The data should be written out in full, exactly as it stands, and the pictures dropped.

======== DATA BLOCK ========

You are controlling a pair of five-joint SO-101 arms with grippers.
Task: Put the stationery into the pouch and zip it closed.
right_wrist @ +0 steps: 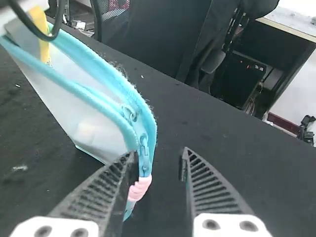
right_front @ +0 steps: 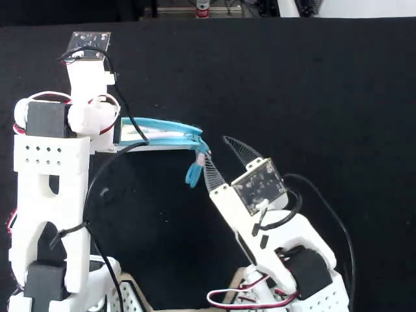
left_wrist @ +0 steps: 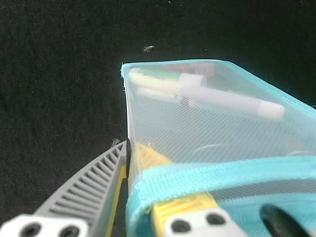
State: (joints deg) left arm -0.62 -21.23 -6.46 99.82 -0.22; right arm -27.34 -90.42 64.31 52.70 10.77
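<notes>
Where the pouch sits: the pouch (right_front: 162,134) is just left of centre in the high view, standing on its long edge on the table (right_front: 325,97), with its teal-trimmed top towards the camera.
Pouch make: pale see-through mesh (left_wrist: 197,133) with teal edging.
Stationery: pens (left_wrist: 232,101) lie inside the pouch and show through the mesh in the left wrist view; one is a white marker, and another beside it has a green part.
Zipper: the two teal zipper bands (right_wrist: 106,91) run apart along the top and meet at the pouch's right-hand end in the high view, where the slider (right_wrist: 143,144) sits.
Pull: the pull (right_front: 194,173) hangs from that end, teal with a pink bead (right_wrist: 139,187) on it.
Left gripper: the left gripper (right_front: 122,134), at left of centre in the high view, is clenched on the pouch's left end. Its grey finger (left_wrist: 94,190) presses the mesh from outside against a yellow-faced jaw.
Left arm: a white arm that fills the left side of the high view, from the bottom edge up to the pouch.
Right gripper: the right gripper (right_front: 218,149) is just right of centre in the high view with its jaws apart, gripping nothing. The zipper end and pull lie just beside one dark finger (right_wrist: 106,190), in the gap between the two.
Right arm: rises from the lower right of the high view towards the pouch's right end.
Table: covered in black cloth.
</notes>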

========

__TASK RESULT__:
You are controlling a pair of five-joint SO-101 arms with grippers.
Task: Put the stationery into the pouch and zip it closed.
right_wrist @ +0 steps: 
right_front @ +0 steps: 
left_wrist @ +0 steps: 
State: (joints deg) left arm -0.62 -21.23 -6.46 99.82 -0.22; right arm -27.34 -90.42 64.31 52.70 10.77
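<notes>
Where the pouch sits: the pouch (right_front: 162,134) is just left of centre in the high view, standing on its long edge on the table (right_front: 325,97), with its teal-trimmed top towards the camera.
Pouch make: pale see-through mesh (left_wrist: 197,133) with teal edging.
Stationery: pens (left_wrist: 232,101) lie inside the pouch and show through the mesh in the left wrist view; one is a white marker, and another beside it has a green part.
Zipper: the two teal zipper bands (right_wrist: 106,91) run apart along the top and meet at the pouch's right-hand end in the high view, where the slider (right_wrist: 143,144) sits.
Pull: the pull (right_front: 194,173) hangs from that end, teal with a pink bead (right_wrist: 139,187) on it.
Left gripper: the left gripper (right_front: 122,134), at left of centre in the high view, is clenched on the pouch's left end. Its grey finger (left_wrist: 94,190) presses the mesh from outside against a yellow-faced jaw.
Left arm: a white arm that fills the left side of the high view, from the bottom edge up to the pouch.
Right gripper: the right gripper (right_front: 218,149) is just right of centre in the high view with its jaws apart, gripping nothing. The zipper end and pull lie just beside one dark finger (right_wrist: 106,190), in the gap between the two.
Right arm: rises from the lower right of the high view towards the pouch's right end.
Table: covered in black cloth.
</notes>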

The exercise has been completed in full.